What to work on »
Within the listing below, please copy exactly the lines between the line holding "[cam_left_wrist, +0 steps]" and the line holding "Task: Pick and", inclusive.

Material supplied »
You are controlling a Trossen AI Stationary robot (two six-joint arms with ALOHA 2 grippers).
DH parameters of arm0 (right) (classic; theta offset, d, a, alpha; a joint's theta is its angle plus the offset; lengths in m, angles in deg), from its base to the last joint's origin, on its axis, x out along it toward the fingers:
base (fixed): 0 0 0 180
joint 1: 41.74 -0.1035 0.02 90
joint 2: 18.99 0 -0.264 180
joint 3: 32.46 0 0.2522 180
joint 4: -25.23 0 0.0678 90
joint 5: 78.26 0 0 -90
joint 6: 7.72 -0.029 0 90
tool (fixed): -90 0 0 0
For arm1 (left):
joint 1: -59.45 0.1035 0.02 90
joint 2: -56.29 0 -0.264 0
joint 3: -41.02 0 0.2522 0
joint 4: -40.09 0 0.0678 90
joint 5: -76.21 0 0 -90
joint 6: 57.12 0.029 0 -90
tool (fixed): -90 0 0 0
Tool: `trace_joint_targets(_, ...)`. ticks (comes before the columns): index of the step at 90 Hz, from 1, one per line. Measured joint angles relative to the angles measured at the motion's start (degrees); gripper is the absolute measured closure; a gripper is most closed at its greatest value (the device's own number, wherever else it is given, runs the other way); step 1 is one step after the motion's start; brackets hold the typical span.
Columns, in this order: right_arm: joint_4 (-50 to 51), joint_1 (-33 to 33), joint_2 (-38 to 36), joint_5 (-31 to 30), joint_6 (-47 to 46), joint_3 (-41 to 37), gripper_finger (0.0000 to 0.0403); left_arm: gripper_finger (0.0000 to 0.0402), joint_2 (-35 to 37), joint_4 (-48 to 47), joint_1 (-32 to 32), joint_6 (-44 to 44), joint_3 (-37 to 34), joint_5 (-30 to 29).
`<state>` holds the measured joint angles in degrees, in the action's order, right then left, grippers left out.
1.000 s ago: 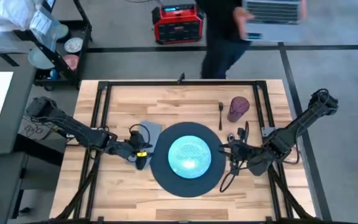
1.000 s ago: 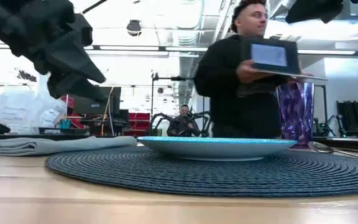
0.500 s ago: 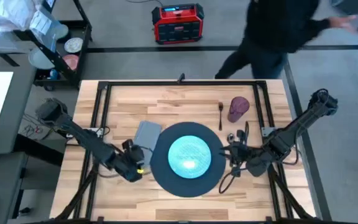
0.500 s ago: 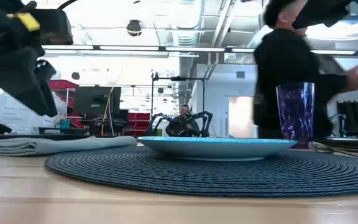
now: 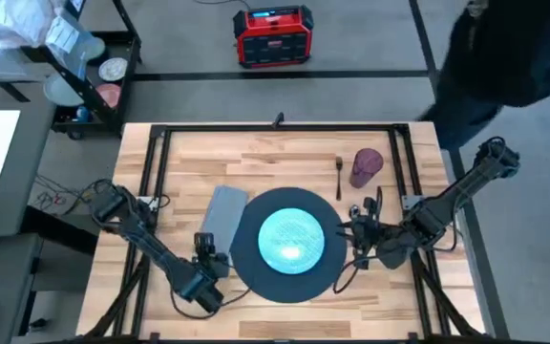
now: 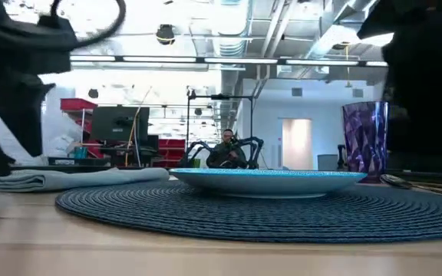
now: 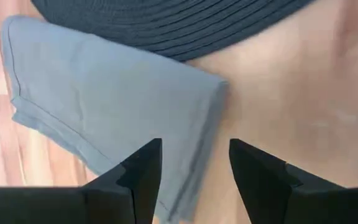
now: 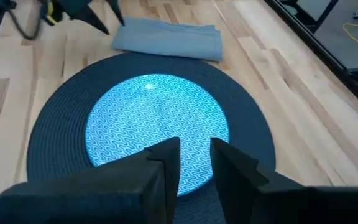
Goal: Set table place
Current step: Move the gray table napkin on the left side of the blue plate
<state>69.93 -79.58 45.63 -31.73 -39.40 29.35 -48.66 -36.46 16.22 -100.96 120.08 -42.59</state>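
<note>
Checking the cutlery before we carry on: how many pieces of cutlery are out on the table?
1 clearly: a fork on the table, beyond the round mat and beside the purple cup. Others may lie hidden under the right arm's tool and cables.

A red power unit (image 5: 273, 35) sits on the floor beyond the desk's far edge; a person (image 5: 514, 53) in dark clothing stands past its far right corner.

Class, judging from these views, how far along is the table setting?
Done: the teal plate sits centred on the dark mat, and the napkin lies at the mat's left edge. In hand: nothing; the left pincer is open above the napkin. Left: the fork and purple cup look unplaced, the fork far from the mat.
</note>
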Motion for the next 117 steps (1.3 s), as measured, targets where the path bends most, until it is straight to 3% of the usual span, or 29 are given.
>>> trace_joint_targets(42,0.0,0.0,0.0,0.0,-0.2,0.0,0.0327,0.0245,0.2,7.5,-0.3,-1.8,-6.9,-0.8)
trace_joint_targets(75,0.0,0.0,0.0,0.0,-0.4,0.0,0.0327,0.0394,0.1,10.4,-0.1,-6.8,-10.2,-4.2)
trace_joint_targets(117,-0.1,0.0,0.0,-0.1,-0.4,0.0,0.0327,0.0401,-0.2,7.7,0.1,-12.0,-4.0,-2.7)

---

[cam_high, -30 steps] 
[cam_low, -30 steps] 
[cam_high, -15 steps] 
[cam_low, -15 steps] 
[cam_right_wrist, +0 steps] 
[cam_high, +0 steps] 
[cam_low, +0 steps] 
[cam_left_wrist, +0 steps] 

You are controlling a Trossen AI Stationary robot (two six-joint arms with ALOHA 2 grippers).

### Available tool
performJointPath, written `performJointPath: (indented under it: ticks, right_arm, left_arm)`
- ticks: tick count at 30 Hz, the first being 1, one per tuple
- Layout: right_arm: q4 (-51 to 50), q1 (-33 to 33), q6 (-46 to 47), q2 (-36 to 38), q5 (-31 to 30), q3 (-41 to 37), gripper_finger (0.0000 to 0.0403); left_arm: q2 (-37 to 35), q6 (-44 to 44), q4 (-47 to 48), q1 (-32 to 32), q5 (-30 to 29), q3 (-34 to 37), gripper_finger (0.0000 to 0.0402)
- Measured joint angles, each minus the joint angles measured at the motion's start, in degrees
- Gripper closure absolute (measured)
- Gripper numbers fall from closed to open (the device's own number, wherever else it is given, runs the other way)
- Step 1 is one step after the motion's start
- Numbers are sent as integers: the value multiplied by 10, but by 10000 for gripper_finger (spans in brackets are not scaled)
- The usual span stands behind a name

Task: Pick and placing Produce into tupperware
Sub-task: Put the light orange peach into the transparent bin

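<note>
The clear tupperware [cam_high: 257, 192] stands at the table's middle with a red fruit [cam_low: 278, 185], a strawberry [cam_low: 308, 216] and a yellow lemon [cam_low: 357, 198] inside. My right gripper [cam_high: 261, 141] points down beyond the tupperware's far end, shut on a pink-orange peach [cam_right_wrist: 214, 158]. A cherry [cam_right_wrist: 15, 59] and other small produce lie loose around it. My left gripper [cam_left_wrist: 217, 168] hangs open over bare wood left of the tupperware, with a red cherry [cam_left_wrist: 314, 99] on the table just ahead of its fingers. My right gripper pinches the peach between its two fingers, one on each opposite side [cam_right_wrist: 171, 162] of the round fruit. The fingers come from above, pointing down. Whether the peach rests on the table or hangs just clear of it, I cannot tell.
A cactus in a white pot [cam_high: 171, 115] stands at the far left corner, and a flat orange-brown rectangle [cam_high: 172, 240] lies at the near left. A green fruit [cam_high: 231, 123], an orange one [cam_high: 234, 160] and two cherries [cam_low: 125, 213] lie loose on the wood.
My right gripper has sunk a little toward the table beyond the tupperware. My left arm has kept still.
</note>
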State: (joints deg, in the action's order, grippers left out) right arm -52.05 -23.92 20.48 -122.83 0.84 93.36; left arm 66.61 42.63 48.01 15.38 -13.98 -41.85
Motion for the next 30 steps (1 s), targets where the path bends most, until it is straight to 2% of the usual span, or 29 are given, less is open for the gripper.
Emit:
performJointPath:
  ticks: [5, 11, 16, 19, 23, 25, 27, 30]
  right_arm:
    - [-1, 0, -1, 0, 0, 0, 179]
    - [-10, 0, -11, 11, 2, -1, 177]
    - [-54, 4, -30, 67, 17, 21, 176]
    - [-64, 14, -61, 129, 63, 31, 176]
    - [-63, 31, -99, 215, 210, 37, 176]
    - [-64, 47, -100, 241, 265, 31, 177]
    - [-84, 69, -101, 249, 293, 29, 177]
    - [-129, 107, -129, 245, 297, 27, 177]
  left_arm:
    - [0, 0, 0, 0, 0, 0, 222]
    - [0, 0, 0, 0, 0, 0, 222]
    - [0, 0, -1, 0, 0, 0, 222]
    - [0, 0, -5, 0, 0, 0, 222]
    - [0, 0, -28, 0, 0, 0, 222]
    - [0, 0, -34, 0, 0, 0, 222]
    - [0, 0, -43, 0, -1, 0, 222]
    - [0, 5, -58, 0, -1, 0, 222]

Written answer »
[cam_left_wrist, +0 steps] 

You are controlling a Trossen AI Stationary robot (two six-joint arms with ALOHA 2 grippers).

### Available tool
performJointPath, written `performJointPath: (indented under it: ticks, right_arm, left_arm)`
- ticks: tick count at 30 Hz, the first being 1, one per tuple
- Layout: right_arm: q4 (-51 to 50), q1 (-33 to 33), q6 (-46 to 47), q2 (-36 to 38), q5 (-31 to 30), q3 (-41 to 37), gripper_finger (0.0000 to 0.0403); left_arm: q2 (-37 to 35), q6 (-44 to 44), q4 (-47 to 48), q1 (-32 to 32), q5 (-30 to 29), q3 (-34 to 37), gripper_finger (0.0000 to 0.0402)
- Measured joint angles, each minus the joint angles measured at the motion's start, in degrees
- Gripper closure absolute (measured)
- Gripper numbers fall from closed to open (the device's own number, wherever else it is given, runs the other way)
- Step 1 is one step after the motion's start
- Numbers are sent as integers: the value multiplied by 10, but by 10000 for gripper_finger (spans in brackets are not scaled)
- The usual span stands behind a name

Task: Pick and placing Produce into tupperware

There is no more to the output.